This was what you said. I disagreed with that, as it very much is saying ALL, which is what I disagree with. I know no other way to understand the word “all” other than to mean all… You can see my confusion.
But we do seem to agree that it’s an institutional issue.
Yes, as a historian, I am well aware of this, as well as the long history of anti-catholic sentiment… as I noted above. I have even seen it in my own family, though that’s also mixed up in the politics of race, too.
But again, we agree it seems on the problems of the institution, I just objected to the language that maligned all priests.
It’s only a “controversy” in the usual right-wing sense of making up another side from whole cloth to defend the indefensible. To pretend that he didn’t know what was going on and didn’t have any ability to influence things is an insult to everyone’s intelligence.
Moreover, this letter demonstrates that Pius XII was aware that Germany was specifically engaging in mass murder.

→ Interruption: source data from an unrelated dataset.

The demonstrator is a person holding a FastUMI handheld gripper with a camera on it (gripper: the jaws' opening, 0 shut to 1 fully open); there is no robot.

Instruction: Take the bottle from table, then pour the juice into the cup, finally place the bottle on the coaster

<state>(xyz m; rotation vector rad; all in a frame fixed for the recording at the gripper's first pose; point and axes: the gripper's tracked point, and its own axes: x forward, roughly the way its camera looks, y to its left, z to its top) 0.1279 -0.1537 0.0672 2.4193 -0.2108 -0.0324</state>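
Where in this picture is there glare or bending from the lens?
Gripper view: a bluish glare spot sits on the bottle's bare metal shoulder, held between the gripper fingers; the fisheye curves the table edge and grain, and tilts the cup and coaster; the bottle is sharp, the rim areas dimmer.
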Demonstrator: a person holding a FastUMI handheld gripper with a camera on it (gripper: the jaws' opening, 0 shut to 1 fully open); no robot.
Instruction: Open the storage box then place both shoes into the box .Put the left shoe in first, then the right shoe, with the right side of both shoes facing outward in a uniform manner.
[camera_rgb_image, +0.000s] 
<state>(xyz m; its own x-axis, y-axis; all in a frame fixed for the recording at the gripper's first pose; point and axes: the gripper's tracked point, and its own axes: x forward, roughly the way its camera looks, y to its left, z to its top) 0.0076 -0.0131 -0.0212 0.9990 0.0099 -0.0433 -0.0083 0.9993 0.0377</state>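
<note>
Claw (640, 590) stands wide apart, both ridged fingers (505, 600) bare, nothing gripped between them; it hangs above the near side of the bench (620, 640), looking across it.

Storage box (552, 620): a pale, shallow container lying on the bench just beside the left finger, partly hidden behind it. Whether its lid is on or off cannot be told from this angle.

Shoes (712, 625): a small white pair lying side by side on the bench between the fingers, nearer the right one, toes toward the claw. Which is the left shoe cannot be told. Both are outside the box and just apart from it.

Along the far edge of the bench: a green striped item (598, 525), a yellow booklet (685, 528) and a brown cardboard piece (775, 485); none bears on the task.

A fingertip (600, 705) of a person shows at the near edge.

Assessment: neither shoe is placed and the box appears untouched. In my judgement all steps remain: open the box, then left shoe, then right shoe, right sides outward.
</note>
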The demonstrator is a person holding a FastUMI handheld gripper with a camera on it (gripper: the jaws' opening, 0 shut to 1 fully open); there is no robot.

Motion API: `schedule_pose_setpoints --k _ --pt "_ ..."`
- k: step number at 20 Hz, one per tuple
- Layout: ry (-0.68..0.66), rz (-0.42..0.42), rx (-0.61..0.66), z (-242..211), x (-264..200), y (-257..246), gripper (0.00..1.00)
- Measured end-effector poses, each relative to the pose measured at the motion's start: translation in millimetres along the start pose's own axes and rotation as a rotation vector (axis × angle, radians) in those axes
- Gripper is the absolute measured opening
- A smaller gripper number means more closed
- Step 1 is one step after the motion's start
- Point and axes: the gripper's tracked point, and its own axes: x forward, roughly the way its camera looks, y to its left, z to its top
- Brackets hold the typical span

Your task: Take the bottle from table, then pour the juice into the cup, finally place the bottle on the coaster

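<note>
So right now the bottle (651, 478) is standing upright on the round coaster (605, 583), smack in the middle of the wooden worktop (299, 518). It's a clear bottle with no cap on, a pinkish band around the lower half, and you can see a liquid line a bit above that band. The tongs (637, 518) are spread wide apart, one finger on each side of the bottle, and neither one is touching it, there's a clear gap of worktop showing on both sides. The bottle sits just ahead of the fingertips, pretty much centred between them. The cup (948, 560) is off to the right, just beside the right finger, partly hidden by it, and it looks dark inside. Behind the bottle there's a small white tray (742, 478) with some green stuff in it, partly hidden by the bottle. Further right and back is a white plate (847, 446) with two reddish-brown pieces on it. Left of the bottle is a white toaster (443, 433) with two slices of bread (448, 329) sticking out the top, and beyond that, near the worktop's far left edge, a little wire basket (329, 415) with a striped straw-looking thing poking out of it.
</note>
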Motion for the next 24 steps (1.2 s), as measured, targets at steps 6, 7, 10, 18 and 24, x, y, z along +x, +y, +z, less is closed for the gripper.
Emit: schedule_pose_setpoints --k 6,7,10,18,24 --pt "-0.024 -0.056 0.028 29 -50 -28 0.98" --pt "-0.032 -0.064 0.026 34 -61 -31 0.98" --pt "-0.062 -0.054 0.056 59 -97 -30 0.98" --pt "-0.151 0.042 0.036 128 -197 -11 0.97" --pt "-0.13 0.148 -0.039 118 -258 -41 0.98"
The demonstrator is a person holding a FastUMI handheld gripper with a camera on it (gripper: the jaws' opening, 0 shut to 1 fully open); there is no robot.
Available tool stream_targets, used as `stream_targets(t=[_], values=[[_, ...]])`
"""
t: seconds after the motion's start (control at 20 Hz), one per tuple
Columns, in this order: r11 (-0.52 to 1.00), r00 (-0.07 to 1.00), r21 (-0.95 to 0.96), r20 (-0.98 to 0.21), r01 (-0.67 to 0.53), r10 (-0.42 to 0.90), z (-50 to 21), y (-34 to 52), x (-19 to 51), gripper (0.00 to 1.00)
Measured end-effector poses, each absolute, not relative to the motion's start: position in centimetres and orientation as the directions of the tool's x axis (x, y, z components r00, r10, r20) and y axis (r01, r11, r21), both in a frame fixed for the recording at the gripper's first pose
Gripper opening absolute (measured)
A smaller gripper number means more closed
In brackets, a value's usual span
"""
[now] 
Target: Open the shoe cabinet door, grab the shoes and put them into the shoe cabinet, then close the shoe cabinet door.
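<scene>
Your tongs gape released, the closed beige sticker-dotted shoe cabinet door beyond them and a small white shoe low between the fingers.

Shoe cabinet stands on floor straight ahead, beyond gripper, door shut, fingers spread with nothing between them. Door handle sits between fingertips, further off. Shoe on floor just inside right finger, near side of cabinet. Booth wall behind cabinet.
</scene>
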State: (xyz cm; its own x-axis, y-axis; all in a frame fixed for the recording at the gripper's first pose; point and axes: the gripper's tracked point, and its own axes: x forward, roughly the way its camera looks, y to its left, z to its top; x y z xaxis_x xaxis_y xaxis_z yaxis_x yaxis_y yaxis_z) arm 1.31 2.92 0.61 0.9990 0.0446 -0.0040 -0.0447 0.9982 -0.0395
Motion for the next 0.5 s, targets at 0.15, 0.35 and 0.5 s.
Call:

Quite a number of organizations have attempted to diminish the power of the Catholic Church. Only a few of those organizations had genocide as their primary aim.
You are right. That is my error. Pius XII did denounce the policies of Fascist Italy and National Socialist Germany many times–notably in his Christmas address of 1942. Pope Pius XII's 1942 Christmas address - Wikipedia
It strikes me as exceptionally weak, the kind of thing that needs to be carefully parsed, in order to persuade oneself that it is a denunciation worthy of a putative saint.